This week’s piece of weird fiction being discussed over at LibraryThing is very strange indeed.
Review: “The Dream of Akinosuke”, Lafcaido Hearn, 1904.
Our story opens with Miyata Akinosuke, a goshi (a farmer-soldier, a freeholder like an English yeoman). One warm summer day he’s beneath an ancient cedar tree in his garden with a couple of his friends. Wine and the heat make him sleepy, and he excuses himself for a nap. He then has a dream.
A “grand procession” shows up at his house with dignitaries from the Kokuo of Tokyo (in effect, the king). He is asked to travel with it to Tokyo. He is too astonished and embarassed to answer and his will seems “to melt away”.
He accompanies the procession, riding in a carriage (actually a palanquin), to Tokyo. He arrives in a surprisingly short time at an immense palace and is treated with great honor. He is told he is to be given the honor of an audience with Kokuo and dressed in regal garb.
The king tells Akinosuke that he wants him to be the “adopted husband of Our only daughter”, and the wedding is to be performed immediately. The marriage goes off. The king’s daughter is as beautiful as “a maiden of heaven”.
A few days after the wedding, Akinosuke is again summoned before the king. He wants Akinosuke to go to southwestern Japan to the island of Raishu. It is inhabited by a “loyal and docile” people,
but their laws have not yet been brought into proper accord with the laws of Tokoyo; and their customs have not been properly regulated. We entrust you with the duty of improving their social condition as far as may be possible; and We desire that you shall rule them with kindness and wisdom.

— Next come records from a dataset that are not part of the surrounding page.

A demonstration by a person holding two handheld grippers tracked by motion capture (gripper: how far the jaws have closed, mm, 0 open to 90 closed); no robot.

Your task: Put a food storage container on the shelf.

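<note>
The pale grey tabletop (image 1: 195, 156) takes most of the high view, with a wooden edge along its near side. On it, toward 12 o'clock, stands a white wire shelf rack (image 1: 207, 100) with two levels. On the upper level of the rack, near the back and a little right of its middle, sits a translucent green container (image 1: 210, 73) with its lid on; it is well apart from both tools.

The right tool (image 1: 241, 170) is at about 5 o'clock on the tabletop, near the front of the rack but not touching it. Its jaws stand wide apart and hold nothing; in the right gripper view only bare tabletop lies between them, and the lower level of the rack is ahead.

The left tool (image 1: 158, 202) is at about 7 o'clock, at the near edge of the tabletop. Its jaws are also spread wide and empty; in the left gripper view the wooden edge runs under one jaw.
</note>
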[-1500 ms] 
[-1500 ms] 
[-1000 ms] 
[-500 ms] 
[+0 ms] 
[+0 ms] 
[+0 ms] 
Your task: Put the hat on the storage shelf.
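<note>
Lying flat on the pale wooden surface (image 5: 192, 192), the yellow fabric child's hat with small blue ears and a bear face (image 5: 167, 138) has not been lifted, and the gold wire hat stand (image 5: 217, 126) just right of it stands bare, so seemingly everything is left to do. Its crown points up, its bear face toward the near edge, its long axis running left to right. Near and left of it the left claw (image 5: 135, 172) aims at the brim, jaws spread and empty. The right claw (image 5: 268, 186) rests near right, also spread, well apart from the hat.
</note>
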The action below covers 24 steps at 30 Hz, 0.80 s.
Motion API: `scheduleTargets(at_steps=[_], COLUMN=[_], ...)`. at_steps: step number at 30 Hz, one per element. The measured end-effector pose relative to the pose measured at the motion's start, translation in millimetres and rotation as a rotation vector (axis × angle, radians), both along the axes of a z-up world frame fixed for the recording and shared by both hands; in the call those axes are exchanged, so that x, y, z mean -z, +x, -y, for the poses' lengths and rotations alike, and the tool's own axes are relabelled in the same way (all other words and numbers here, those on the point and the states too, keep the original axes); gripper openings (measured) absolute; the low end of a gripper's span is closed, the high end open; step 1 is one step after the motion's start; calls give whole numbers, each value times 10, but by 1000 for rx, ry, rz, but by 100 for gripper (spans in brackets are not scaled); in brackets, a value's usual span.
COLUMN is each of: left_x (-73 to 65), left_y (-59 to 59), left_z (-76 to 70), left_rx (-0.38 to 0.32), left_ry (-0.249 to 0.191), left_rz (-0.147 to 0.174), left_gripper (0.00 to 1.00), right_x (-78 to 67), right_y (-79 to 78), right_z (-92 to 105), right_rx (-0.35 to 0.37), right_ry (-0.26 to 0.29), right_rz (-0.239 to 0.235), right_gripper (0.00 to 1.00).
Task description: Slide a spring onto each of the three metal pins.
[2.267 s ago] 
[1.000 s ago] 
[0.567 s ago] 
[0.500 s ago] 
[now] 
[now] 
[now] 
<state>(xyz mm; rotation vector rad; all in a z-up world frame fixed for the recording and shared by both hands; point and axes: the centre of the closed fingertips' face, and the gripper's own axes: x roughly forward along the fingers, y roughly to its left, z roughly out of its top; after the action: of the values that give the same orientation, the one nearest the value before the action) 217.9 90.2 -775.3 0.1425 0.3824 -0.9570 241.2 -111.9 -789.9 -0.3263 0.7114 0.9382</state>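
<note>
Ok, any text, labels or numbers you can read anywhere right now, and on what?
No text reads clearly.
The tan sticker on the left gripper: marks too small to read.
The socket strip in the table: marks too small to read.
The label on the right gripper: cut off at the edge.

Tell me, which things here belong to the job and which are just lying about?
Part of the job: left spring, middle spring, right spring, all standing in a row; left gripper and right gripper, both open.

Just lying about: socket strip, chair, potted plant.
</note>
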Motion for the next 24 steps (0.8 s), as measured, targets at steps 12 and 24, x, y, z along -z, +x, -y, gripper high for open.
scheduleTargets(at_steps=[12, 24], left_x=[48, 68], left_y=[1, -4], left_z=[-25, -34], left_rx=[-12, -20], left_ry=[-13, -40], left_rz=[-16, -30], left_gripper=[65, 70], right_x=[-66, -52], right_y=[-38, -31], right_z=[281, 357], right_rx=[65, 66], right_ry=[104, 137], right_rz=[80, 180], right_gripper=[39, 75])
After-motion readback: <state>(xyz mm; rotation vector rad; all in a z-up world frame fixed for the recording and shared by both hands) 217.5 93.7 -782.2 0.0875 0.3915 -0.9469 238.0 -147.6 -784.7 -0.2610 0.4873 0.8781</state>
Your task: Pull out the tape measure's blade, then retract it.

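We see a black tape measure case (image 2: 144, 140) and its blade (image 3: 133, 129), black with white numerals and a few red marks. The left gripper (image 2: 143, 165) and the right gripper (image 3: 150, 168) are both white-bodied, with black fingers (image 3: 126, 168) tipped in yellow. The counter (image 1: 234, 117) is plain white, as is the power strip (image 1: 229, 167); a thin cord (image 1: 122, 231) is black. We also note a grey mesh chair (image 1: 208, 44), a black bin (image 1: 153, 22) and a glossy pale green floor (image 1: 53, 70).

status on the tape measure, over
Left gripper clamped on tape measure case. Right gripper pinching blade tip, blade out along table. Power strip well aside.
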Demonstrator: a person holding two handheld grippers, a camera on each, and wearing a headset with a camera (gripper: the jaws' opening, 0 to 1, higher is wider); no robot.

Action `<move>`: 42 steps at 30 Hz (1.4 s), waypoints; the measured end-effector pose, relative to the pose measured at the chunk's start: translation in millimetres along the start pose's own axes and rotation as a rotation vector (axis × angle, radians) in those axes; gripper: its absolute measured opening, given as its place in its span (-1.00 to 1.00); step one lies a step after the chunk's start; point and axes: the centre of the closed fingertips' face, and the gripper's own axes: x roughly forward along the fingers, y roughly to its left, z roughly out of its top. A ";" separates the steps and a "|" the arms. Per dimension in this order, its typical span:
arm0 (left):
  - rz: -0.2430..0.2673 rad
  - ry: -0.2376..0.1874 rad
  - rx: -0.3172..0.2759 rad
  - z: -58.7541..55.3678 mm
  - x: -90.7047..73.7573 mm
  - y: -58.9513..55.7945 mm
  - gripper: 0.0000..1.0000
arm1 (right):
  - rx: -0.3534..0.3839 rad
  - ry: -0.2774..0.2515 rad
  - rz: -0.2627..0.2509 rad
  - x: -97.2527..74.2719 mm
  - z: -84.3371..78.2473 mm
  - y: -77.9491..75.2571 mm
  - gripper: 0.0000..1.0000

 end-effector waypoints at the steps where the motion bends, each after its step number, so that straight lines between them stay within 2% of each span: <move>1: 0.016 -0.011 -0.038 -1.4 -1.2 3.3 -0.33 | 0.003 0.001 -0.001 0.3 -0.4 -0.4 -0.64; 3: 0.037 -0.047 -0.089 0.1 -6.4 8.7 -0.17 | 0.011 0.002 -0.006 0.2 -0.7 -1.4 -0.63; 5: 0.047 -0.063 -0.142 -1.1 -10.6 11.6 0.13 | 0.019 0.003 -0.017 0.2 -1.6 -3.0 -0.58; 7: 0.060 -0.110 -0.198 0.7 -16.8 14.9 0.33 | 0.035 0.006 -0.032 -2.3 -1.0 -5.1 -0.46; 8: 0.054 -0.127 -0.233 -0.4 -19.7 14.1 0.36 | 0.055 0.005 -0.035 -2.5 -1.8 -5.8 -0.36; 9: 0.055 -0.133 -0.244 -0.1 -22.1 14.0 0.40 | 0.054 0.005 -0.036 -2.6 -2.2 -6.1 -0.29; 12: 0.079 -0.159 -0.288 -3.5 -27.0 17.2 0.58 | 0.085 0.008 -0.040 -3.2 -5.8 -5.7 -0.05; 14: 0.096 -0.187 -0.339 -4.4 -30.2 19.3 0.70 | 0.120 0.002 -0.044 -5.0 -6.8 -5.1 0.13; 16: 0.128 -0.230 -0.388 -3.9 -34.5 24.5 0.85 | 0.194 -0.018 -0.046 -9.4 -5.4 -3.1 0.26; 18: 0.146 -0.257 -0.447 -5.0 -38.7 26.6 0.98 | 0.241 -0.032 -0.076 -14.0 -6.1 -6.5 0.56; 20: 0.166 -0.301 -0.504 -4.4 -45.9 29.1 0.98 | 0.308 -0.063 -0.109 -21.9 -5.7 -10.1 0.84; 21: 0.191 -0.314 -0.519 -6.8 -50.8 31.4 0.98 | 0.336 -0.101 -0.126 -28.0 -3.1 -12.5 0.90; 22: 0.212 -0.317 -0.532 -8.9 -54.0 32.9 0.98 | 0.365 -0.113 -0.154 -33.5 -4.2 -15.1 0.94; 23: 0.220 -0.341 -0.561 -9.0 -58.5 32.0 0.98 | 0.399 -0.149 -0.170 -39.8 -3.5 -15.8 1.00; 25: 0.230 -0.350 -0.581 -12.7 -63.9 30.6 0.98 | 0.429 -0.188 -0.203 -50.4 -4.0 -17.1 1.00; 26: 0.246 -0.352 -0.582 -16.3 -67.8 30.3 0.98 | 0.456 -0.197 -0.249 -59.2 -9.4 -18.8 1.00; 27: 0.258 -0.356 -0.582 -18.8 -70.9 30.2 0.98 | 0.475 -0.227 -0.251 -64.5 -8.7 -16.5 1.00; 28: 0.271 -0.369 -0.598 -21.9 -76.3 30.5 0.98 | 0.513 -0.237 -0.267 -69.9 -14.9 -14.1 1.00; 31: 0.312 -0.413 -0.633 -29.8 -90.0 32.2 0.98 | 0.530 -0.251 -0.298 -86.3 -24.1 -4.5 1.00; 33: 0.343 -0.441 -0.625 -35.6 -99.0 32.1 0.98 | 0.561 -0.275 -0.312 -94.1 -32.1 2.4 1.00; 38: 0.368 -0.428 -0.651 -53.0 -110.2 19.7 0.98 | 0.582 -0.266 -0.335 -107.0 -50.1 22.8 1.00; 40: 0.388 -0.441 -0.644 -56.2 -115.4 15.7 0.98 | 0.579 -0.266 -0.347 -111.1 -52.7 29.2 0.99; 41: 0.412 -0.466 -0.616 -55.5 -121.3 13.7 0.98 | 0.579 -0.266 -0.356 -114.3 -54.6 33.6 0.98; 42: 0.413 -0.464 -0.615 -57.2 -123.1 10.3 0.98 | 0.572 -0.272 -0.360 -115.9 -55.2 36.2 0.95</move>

Akinoskue goes to Raishu with his new wife. His duties are not hard. During the first three years of his reign, he enacts laws. He doesn’t have much to do after that. Raishu becomes healthy and fertile with no sickness known. Akinosuke’s subjects break no laws.
He rules 20 more years. His wife bears him five children before she sickens and dies. Akinosuke is so consumed with grief he no longer wants to live.
He is summoned back to Tokyo where he is told that he is to go back to his own people. The king’s grandchildren will be well cared for in Tokyo. He is given a regal accompanient back home.
Then Akinosuke wakes up. He comments on his strange dream, and his friends ask him to relate it which he does.
(Spoilers ahead)
They note it’s a pretty elaborate dream for such a short nap. They do tell him something strange happened while he was asleep. A yellow butterfly lighted around his face. Then it landed on the ground near Akinosuke. Then a big ant came out of a hole in the cedar tree and pulled the butterfly down a hole. Just before Akinosuke woke up, the butterfly flew out of the hole and fluttered near Akinosuke’s face. Then it disappeared.
One of the friends speculates the butterly was Akinosuke’s soul since the butterfly flew into Akinosuke’s mouth. That wouldn’t explain the dream though. Maybe, suggests the other friend, the ants had something to do with it. “Ants are queer beings – possibly goblins.”
Since there’s a large ant nest under the cedar tree, Akinosuke suggests they take a look.
The ground under and around the tree is dug up, and the ants’
tiny constructions of straw, clay, and stems bore an odd resemblance to miniature towns. In the middle of a structure considerably larger than the rest there was a marvelous swarming of small ants around the body of one very big ant, which had yellowish wings and a long black head.
It’s the king he saw, says Akinosuke, and the construction is the Tokyo palace he saw. He finds Raishu in relation to it just as his dream had it. He sees the “mountain” he buried his wife on. At the end, he discovers
“a tiny mound, on the top of which was fixed a water-worn pebble, in shape resembling a Buddhist monument. Underneath it he found—embedded in clay—the dead body of a female ant.”
None of the expected turns show up in this story. The king plays fair with Akinosuke. His wife isn’t cursed or hideous or unpleasant.
The idea of a minature world is very different than all the minature worlds you see in science fiction like Theodore Sturgeon’s “Microcosmic God”. However, like those stories, time also proceeds at a faster rate in the realm of the ants.
Why did Akinosuke’s soul transmigrate, briefly, to a butterfly and then, presumably, to an ant? It’s just one of those things.
Hearn was, of course, a very important writer in explaining Japanese culture and literature to the West, and this story certainly shows it is a very different culture. Others have observed that it is a bit like one of those fairy stories from Celtic lands where a person temporarily enters another realm where time also passes at a different rate to our world.